## [What the task requires]
Return each line of the listing exactly, though without its images.

[Provided material — start]

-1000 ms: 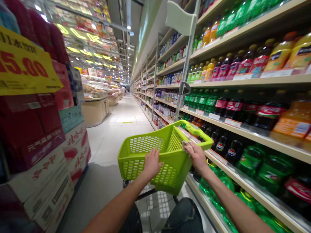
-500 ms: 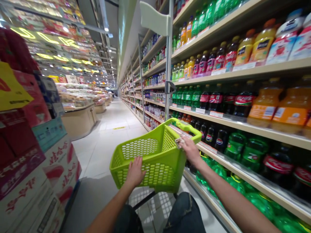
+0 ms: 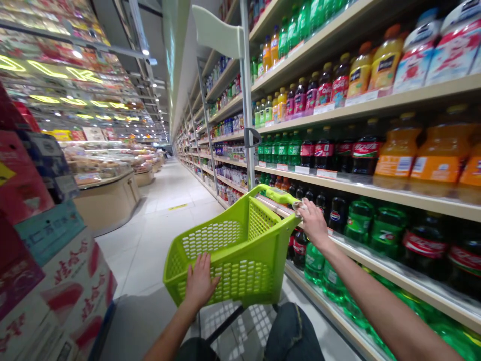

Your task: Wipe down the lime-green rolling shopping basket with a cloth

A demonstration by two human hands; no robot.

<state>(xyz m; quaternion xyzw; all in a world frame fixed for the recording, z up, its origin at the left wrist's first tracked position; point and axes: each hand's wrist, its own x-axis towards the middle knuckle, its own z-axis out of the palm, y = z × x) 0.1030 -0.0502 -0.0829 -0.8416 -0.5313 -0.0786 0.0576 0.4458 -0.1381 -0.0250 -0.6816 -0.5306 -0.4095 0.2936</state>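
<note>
A lime-green plastic shopping basket [image 3: 229, 250] rides in front of me in a supermarket aisle. My left hand [image 3: 199, 283] rests flat against its near wall, fingers stretched upward over the rim. My right hand [image 3: 312, 220] is closed on the basket's green handle [image 3: 280, 194] at its right side, with a small whitish crumpled thing pinched in the fingers. The basket's inside looks bare. My knees in dark jeans [image 3: 291, 333] show below it.
Shelves of soft-drink bottles [image 3: 356, 150] run close along the right. Stacked red and white cartons [image 3: 56, 281] stand at the left. A round display counter [image 3: 107, 198] lies ahead left. The tiled aisle floor [image 3: 169, 210] stretches forward.
The basket and I have moved forward along the aisle and swung slightly right. The left cartons slid out of view. My left hand dropped lower on the basket wall.
</note>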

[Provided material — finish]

## [Finished exercise]
-1000 ms: 
-500 ms: 
+0 ms: 

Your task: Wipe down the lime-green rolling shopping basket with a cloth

A demonstration by two human hands; no robot.

<state>(xyz m; quaternion xyzw; all in a world frame fixed for the recording, z up, its origin at the left wrist's first tracked position; point and axes: each hand's wrist, its own x-axis towards the middle knuckle, its own z-axis out of the palm, y = z × x) 0.1030 -0.0502 -0.0829 -0.8416 -0.5313 -0.0786 0.0576 0.4458 -0.1381 -0.0250 -0.6816 -0.5306 -0.4095 0.2936</state>
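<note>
A lime-green plastic shopping basket [image 3: 229, 250] rides in front of me in a supermarket aisle. My left hand [image 3: 199, 283] rests flat against its near wall, fingers stretched upward over the rim. My right hand [image 3: 312, 220] is closed on the basket's green handle [image 3: 280, 194] at its right side, with a small whitish crumpled thing pinched in the fingers. The basket's inside looks bare. My knees in dark jeans [image 3: 291, 333] show below it.
Shelves of soft-drink bottles [image 3: 356, 150] run close along the right. Stacked red and white cartons [image 3: 56, 281] stand at the left. A round display counter [image 3: 107, 198] lies ahead left. The tiled aisle floor [image 3: 169, 210] stretches forward.
The basket and I have moved forward along the aisle and swung slightly right. The left cartons slid out of view. My left hand dropped lower on the basket wall.
</note>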

This answer is finished.